++++ Data block

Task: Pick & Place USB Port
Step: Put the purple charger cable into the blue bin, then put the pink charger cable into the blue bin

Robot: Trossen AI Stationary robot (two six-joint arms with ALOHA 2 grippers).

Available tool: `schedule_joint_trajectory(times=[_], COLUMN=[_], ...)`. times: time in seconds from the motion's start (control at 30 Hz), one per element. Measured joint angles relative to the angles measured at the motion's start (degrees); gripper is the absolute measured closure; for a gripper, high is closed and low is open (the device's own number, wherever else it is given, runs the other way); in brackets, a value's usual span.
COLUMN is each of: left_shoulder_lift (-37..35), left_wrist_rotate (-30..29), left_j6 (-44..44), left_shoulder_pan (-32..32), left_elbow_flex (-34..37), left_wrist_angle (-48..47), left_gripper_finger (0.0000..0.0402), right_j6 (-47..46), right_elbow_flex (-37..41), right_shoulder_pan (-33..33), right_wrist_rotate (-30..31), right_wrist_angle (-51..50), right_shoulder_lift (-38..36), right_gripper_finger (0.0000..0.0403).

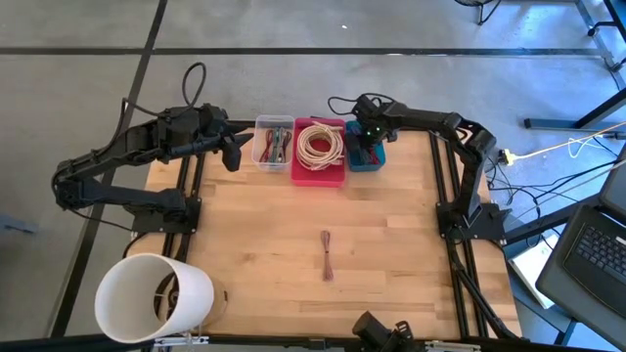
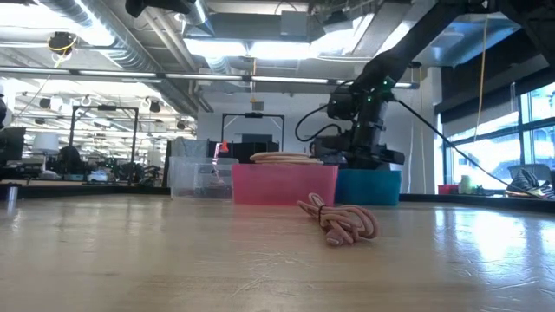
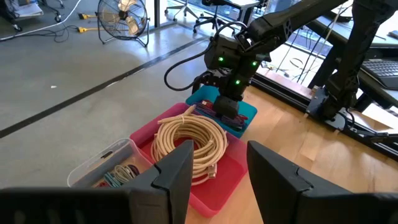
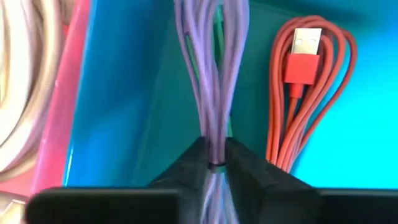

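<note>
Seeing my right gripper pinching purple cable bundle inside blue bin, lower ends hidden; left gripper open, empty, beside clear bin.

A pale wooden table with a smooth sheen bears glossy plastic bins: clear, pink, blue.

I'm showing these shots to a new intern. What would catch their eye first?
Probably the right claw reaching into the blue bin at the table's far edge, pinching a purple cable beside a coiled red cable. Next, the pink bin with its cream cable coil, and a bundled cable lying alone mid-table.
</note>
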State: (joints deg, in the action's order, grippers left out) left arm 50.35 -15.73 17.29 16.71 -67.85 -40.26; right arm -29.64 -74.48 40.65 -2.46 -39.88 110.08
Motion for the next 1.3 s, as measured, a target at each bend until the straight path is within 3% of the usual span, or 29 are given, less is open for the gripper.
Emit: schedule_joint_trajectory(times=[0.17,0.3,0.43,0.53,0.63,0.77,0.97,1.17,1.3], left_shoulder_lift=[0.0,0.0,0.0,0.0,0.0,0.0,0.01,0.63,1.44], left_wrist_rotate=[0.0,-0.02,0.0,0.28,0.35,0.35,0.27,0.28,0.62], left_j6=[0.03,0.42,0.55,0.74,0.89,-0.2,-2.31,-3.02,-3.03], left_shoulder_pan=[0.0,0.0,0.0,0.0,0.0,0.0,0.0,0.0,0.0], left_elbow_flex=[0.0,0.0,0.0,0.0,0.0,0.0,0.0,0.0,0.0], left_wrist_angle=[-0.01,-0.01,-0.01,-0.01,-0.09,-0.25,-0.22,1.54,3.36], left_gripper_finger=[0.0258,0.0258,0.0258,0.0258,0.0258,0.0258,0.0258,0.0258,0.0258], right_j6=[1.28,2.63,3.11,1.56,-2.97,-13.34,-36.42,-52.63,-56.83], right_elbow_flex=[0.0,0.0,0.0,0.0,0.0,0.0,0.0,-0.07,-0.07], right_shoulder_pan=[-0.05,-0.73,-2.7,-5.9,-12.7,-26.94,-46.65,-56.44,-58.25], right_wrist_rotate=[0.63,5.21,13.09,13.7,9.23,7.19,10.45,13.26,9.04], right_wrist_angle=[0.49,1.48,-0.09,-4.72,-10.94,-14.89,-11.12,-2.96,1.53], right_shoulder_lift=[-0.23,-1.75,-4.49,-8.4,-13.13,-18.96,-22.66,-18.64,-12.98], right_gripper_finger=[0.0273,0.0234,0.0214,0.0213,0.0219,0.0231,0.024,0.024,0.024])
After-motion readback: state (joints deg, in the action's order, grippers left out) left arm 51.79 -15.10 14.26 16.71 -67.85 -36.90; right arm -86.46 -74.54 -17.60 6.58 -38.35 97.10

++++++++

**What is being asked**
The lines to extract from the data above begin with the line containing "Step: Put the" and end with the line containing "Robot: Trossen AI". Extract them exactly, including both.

**Task solution**
Step: Put the purple charger cable into the blue bin, then put the pink charger cable into the blue bin

Robot: Trossen AI Stationary robot (two six-joint arms with ALOHA 2 grippers).

Nothing more remains to be added to the answer.